** BRIEF **
With the pictures left out, copy the listing below exactly.

** DATA PROVIDED **
»»

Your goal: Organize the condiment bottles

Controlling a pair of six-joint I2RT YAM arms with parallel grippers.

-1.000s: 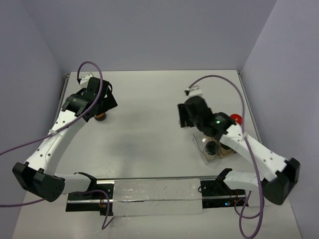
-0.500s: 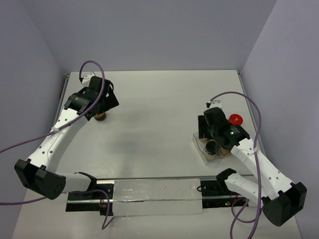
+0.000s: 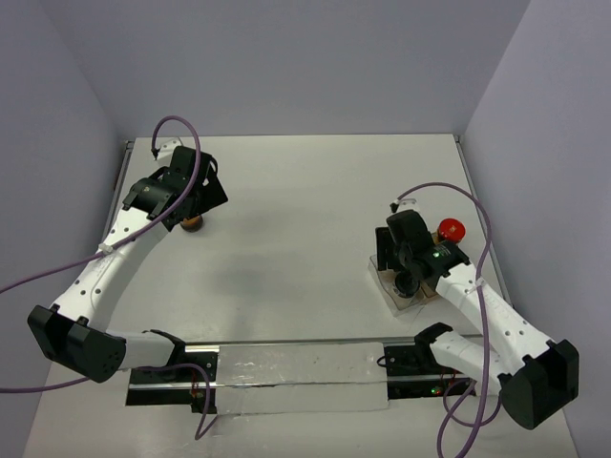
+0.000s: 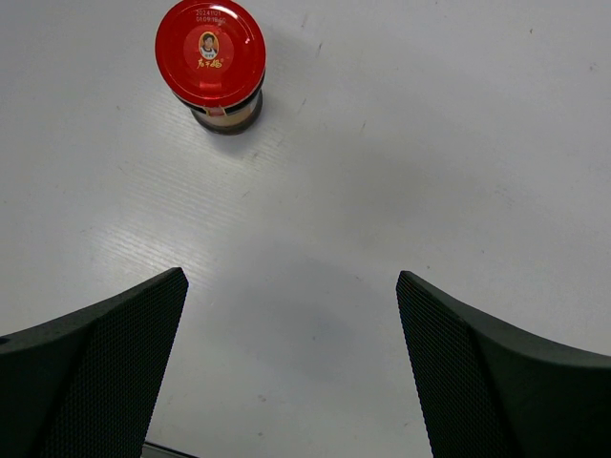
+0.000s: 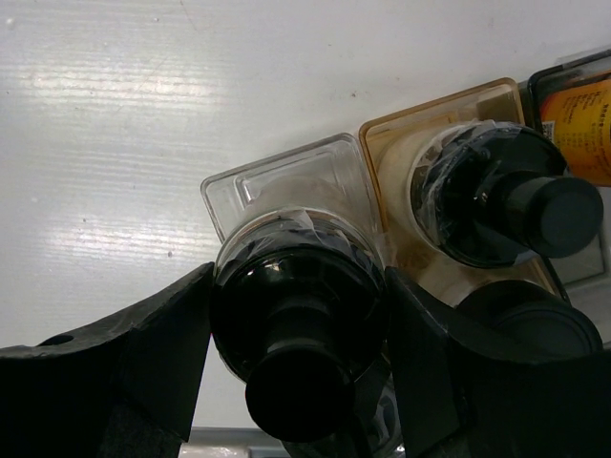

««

** EXPECTED ANSWER **
Your goal: Organize the condiment bottles

Controlling a pair of six-joint I2RT YAM arms with parallel grippers.

-1.000s: 
-0.500s: 
+0.000s: 
+0.000s: 
+0.000s: 

There is no more output for this exercise.